MATERIAL FOR THIS EXERCISE:
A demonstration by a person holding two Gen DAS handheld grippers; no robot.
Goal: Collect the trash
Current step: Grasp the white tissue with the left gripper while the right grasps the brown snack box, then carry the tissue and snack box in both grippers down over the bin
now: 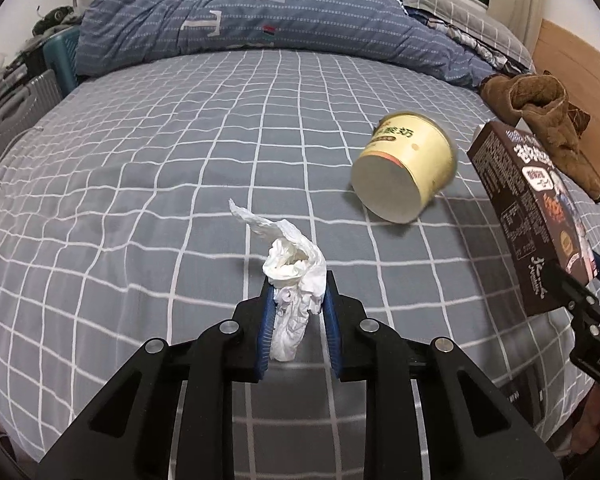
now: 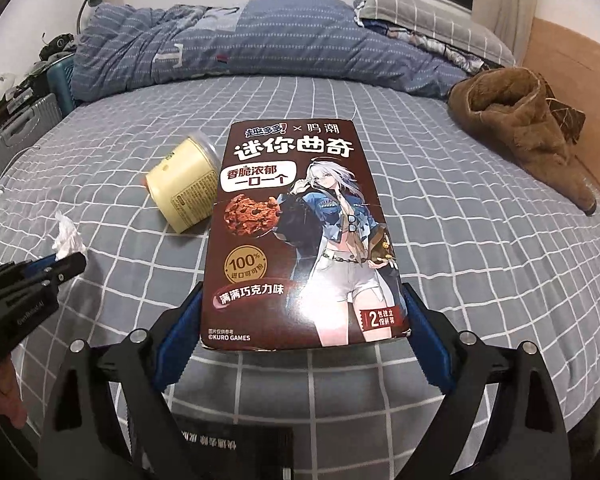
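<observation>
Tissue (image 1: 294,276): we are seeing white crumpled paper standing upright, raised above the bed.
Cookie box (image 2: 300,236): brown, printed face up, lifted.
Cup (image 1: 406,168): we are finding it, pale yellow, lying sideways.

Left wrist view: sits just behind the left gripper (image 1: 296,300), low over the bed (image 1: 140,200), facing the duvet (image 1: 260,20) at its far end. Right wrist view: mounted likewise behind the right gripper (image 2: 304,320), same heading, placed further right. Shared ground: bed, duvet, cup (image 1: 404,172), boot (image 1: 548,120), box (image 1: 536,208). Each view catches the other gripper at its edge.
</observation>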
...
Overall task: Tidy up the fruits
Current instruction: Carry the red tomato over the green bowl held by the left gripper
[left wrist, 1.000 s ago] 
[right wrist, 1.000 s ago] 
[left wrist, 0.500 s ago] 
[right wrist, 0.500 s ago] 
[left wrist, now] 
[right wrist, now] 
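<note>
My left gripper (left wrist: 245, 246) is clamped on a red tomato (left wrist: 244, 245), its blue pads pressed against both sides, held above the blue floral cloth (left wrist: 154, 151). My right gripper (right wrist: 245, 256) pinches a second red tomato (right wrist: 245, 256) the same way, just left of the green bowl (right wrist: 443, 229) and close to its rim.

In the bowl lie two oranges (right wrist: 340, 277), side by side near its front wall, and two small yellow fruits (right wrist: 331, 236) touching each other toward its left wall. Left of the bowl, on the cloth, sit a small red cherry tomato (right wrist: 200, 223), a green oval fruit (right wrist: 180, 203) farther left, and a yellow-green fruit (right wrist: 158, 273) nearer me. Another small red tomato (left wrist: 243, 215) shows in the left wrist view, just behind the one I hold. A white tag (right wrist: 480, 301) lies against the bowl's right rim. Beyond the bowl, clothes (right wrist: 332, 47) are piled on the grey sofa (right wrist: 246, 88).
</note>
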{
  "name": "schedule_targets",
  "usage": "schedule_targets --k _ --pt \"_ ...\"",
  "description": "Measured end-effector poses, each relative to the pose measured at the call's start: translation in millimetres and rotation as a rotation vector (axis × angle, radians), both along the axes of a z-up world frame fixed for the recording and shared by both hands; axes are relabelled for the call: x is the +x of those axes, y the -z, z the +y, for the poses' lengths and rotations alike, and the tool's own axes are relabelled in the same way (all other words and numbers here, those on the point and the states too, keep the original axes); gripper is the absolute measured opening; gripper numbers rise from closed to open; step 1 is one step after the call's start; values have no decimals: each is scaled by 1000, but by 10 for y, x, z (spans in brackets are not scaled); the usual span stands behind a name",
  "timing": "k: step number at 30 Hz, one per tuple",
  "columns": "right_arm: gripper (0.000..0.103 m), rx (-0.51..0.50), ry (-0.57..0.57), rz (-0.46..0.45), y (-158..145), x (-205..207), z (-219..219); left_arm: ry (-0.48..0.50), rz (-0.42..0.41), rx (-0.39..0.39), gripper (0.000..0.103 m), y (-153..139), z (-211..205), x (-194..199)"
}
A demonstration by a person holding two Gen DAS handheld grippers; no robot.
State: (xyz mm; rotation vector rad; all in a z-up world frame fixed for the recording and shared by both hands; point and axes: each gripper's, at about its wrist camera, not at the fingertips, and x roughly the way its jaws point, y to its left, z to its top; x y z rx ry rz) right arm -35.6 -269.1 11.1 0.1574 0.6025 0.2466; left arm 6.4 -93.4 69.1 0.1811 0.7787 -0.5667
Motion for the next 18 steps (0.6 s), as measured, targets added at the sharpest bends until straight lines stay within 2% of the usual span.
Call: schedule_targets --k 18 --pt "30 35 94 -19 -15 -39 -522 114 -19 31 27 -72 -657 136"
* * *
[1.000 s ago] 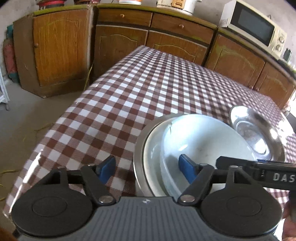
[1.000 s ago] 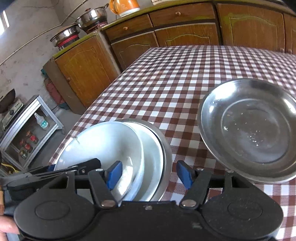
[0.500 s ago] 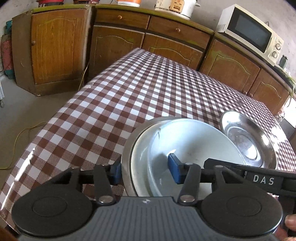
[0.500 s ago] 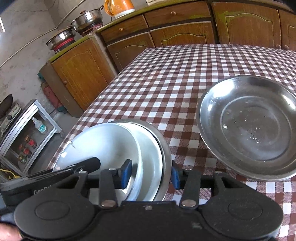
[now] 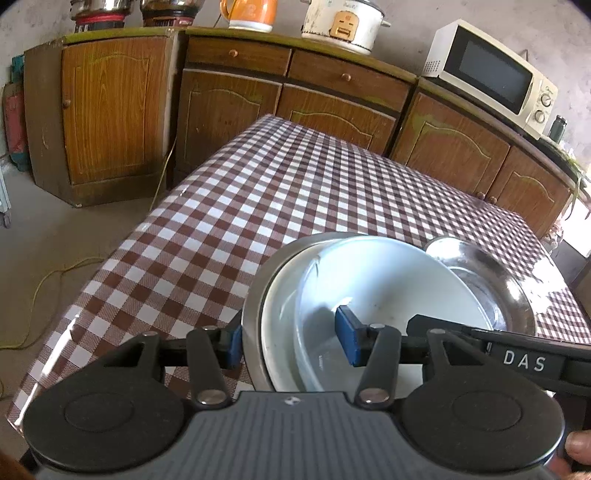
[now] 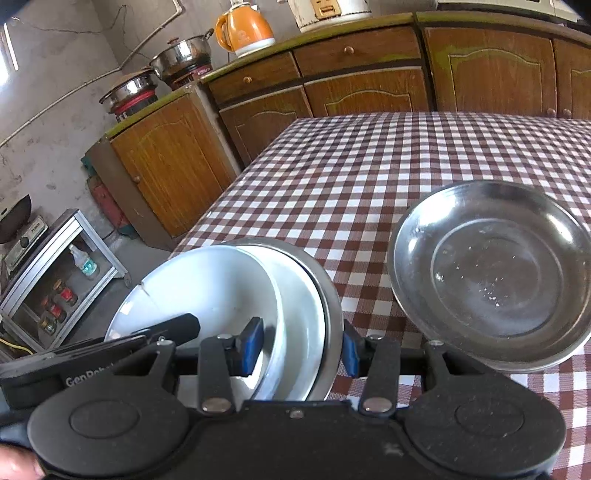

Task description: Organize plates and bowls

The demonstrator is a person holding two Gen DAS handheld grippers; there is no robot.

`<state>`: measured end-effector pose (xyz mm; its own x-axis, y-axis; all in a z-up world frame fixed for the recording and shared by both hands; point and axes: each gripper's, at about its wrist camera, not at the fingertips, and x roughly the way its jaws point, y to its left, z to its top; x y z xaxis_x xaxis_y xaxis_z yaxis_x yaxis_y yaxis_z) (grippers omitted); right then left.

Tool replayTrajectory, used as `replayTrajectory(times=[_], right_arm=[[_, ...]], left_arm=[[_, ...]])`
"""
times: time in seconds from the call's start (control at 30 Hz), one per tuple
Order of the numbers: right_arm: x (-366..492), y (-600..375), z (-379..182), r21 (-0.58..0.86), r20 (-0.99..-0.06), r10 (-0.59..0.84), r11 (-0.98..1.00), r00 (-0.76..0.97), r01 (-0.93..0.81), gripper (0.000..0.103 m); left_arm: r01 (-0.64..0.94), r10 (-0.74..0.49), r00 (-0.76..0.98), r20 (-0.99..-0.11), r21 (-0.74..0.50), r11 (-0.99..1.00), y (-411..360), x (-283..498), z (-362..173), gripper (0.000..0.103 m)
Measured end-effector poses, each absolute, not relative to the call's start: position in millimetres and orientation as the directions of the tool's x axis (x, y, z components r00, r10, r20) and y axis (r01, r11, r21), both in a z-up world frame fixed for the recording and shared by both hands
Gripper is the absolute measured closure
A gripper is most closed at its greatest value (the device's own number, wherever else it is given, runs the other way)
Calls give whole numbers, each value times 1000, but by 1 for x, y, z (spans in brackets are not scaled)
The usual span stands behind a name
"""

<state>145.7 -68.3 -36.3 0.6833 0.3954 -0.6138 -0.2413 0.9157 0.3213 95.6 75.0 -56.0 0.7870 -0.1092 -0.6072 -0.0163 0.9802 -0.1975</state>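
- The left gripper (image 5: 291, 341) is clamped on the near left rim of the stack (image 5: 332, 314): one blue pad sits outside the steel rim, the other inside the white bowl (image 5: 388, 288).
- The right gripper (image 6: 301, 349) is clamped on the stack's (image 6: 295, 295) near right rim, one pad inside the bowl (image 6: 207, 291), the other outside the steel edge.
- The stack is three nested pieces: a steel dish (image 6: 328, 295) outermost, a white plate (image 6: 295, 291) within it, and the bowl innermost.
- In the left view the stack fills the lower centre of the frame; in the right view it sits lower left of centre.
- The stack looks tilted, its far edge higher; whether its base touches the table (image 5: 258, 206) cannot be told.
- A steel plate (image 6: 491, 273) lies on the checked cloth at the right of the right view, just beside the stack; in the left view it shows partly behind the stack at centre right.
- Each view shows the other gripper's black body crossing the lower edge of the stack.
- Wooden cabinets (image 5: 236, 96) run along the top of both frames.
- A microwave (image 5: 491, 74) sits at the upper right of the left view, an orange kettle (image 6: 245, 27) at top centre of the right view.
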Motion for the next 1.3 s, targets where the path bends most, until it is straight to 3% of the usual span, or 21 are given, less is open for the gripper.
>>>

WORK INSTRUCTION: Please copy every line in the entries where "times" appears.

ANSWER BOX:
Tool replayTrajectory, used as `replayTrajectory(times=[_], right_arm=[[_, ...]], left_arm=[[_, ...]])`
times: time in seconds from the call's start (control at 30 Hz), one per tuple
Calls give whole numbers, each value times 1000, but by 1 for x, y, z (spans in brackets are not scaled)

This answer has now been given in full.